Reports & Publications
64 GPU AI Computing Performance Comparison Test H3C DDC-based RoCE Switch Network vs. InfiniBand Network
Login or create an account to download this report
Abstract
New H3C Technologies commissioned Tolly to evaluate AI-computing performance in a 64-GPU environment, comparing an H3C DDC-based RoCE switch fabric with an InfiniBand network and also comparing H3C’s DDC architecture with traditional ECMP-based RoCE. The main focus of the project was to determine whether DDC-based Ethernet could deliver NCCL collective-communication and Llama3 training performance comparable to IB, while improving traffic handling for AI workloads relative to conventional ECMP load balancing.
The test bed used eight servers, each equipped with eight NVIDIA H20 GPUs and eight 400G NICs, for a total of 64 GPUs. In the H3C DDC RoCE design, the spine layer used H3C S12500AI-128EP-NCFN switches in the NCF role and the leaf layer used H3C S12500AI-36DH20EP-NCPN switches in the NCP role. The InfiniBand comparison network used NVIDIA QM9700 switches.
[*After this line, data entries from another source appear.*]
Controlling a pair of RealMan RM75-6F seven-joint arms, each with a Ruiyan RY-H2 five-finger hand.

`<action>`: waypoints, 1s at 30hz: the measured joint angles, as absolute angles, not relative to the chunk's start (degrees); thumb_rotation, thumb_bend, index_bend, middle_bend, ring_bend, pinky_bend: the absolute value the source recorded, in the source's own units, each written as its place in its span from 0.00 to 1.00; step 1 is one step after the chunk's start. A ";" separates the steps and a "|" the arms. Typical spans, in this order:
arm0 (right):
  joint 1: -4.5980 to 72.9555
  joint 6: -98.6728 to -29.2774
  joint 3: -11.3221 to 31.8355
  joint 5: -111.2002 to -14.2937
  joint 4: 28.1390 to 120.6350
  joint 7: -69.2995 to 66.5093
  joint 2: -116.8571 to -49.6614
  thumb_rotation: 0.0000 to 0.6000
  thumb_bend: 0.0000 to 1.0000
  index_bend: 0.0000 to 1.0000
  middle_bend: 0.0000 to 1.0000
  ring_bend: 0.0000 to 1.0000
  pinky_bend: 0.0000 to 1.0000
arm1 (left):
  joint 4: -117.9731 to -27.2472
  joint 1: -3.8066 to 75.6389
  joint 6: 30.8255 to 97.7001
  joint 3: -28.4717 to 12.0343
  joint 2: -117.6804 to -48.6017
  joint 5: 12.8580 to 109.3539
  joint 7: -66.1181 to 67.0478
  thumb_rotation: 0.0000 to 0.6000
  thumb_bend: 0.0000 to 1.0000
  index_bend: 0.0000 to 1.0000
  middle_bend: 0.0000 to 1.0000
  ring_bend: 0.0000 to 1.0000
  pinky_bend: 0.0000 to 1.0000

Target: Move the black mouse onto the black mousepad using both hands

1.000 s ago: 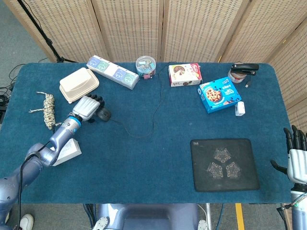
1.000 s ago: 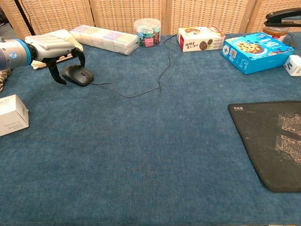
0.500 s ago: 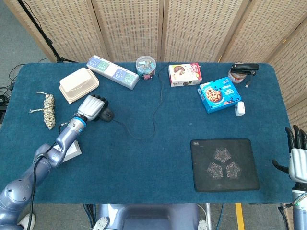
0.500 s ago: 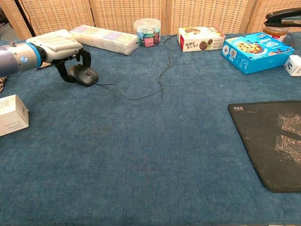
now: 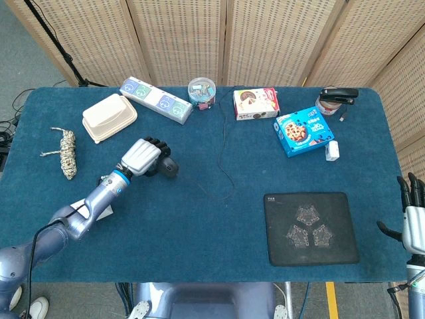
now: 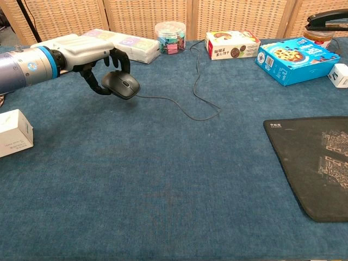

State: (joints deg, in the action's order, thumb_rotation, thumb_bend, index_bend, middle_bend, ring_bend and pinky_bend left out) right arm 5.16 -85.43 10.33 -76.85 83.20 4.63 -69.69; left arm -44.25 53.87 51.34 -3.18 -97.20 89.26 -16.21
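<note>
The black wired mouse (image 6: pixel 123 84) hangs a little above the blue tabletop, gripped from above by my left hand (image 6: pixel 95 53); the head view shows the same mouse (image 5: pixel 169 167) under that hand (image 5: pixel 143 157). Its thin black cable (image 6: pixel 191 100) trails right and back toward the far edge. The black mousepad (image 5: pixel 309 227) with a pale pattern lies flat at the front right, its left part showing as the mousepad (image 6: pixel 314 163) in the chest view. My right hand (image 5: pixel 413 216) stands at the table's right edge with fingers spread, holding nothing.
Along the back stand a long tissue pack (image 5: pixel 156 100), a jar of clips (image 5: pixel 202 93), a cookie box (image 5: pixel 255 104), a blue cookie box (image 5: pixel 303 131) and a stapler (image 5: pixel 337 94). A takeaway box (image 5: pixel 109 117), a rope bundle (image 5: pixel 67 153) and a white box (image 6: pixel 13 132) lie at left.
My left hand closed on the mouse, lifted it off the table and carried it right and toward me; the cable dragged along with it. My right hand barely moved.
</note>
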 measured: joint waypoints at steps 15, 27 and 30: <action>4.71 -85.19 10.25 -76.91 84.04 1.58 -68.09 1.00 0.00 0.00 0.00 0.00 0.00 | -70.37 56.35 48.64 -7.64 -99.04 81.80 10.74 1.00 0.22 0.46 0.36 0.30 0.32; 4.36 -85.15 10.32 -76.65 84.65 0.22 -67.21 1.00 0.00 0.00 0.00 0.00 0.00 | -66.98 61.10 43.15 -12.43 -112.02 70.32 21.67 1.00 0.18 0.28 0.23 0.21 0.32; 4.28 -85.16 10.38 -76.55 84.72 -0.22 -66.96 1.00 0.00 0.00 0.00 0.00 0.00 | -65.30 61.63 43.23 -12.86 -113.77 69.69 22.41 1.00 0.07 0.03 0.02 0.03 0.17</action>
State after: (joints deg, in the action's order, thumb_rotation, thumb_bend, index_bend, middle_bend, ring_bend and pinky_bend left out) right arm 4.28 -85.16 10.38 -76.55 84.72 -0.22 -66.96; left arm -65.30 61.63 43.23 -12.86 -113.77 69.69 22.41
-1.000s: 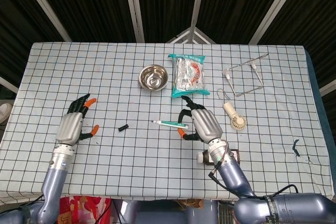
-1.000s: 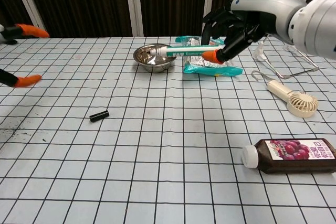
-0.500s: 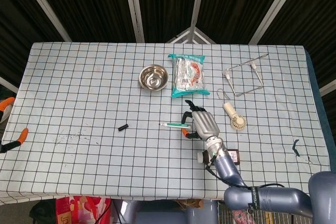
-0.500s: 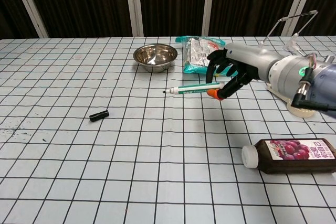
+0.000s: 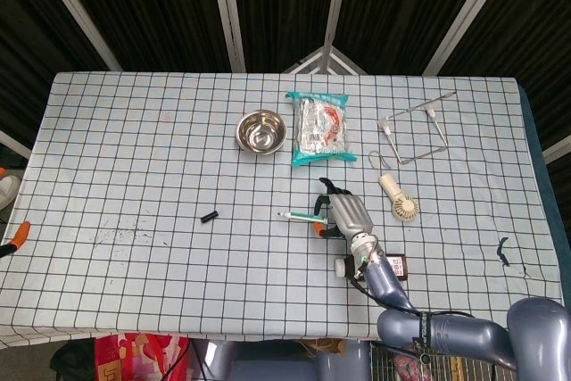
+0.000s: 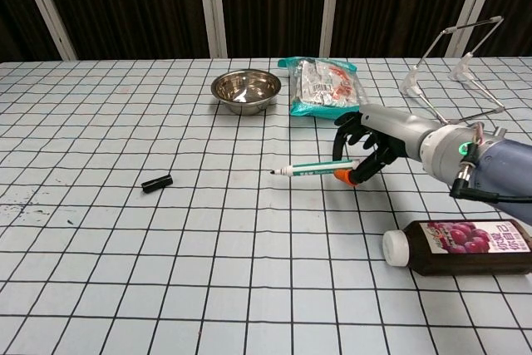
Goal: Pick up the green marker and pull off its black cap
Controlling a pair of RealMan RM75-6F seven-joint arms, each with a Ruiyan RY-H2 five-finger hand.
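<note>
The green marker (image 6: 312, 169) (image 5: 302, 216) is uncapped, with its tip pointing left. My right hand (image 6: 366, 151) (image 5: 343, 214) holds it by the rear end, level and low over the middle of the table. The black cap (image 6: 156, 183) (image 5: 209, 217) lies alone on the cloth, far to the left of the marker. Of my left hand (image 5: 18, 233) only an outstretched orange fingertip shows at the left edge of the head view, off the table and holding nothing that I can see.
A steel bowl (image 6: 245, 89) and a snack bag (image 6: 324, 85) sit at the back. A dark juice bottle (image 6: 465, 247) lies on its side near my right forearm. A wire rack (image 6: 453, 64) stands back right, and a small fan (image 5: 399, 200) lies right of the hand.
My right hand has come down and toward me with the marker, from bowl height to just above the table. My left hand has drawn off the table's left edge.
</note>
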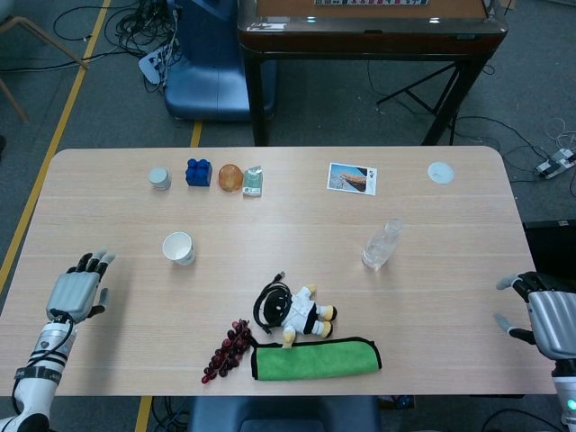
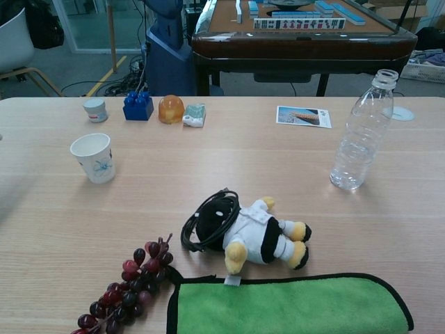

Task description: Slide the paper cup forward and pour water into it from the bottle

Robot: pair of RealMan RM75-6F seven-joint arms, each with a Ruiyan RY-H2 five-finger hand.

The software environment included Ubuntu 22.04.4, CUDA 12.4, and NCCL 2.22.3.
In NCCL Ring-AllReduce testing, the H3C DDC-based RoCE fabric achieved an average bus bandwidth of 231.802GB/s, compared with 230.698GB/s for InfiniBand, effectively equal overall with a slight average RoCE advantage of 0.48%. Results were closely matched across the tested message sizes, with H3C RoCE outperforming IB at several larger sizes including 512MB, 2GB, 8GB, and 16GB. In NCCL Ring-Alltoall testing, the H3C DDC RoCE network posted an average bus bandwidth of 37.4611GB/s versus 36.532GB/s for InfiniBand, a 2.54% advantage. The RoCE fabric showed especially strong gains at larger message sizes, reaching 11.66% above IB at 16GB.
Tolly also evaluated actual large-language-model training using Llama3 70B. Here again, the two fabrics were nearly identical. The InfiniBand network delivered an average iteration time of 17,724ms and 14.44 samples per second, while the H3C DDC RoCE network achieved 17,678ms and 14.48 samples per second. These results supported Tolly’s conclusion that DDC-based RoCE can provide user experience and AI-training performance comparable to IB in the same 64-GPU scenario.
The clearest difference emerged in the comparison between H3C DDC and ECMP-based RoCE. In NCCL Ring-Alltoall testing, DDC achieved average bus bandwidth of 37.4611GB/s versus 29.6646GB/s for ECMP, an advantage of 26.28%. Gains became particularly large at higher message sizes, including 58.98% at 1GB, 107.26% at 2GB, and 63.08% at 4GB. Overall, the report presents H3C’s DDC architecture as a high-performance Ethernet AI fabric design that can match InfiniBand-class results in these tests while substantially outperforming traditional ECMP-based RoCE for demanding collective-communication workloads.
The switches used in this test:
- H3C S12500AI-128EP-NCFN — Spine switch used in the H3C DDC-based RoCE fabric, serving in the NCF role of the DDC architecture. Each spine-to-leaf connection in this topology used 10 x 800G links.
- H3C S12500AI-36DH20EP-NCPN — Leaf switch used in the H3C DDC-based RoCE fabric, serving in the NCP role of the DDC architecture and connecting to servers with 4 x 400G links per server connection.
- NVIDIA QM9700 — InfiniBand switch used in both spine and leaf roles in the comparison IB fabric. In that topology, each spine-to-leaf connection used 8 x 400G links and each leaf-to-server connection used 2 x 400G links.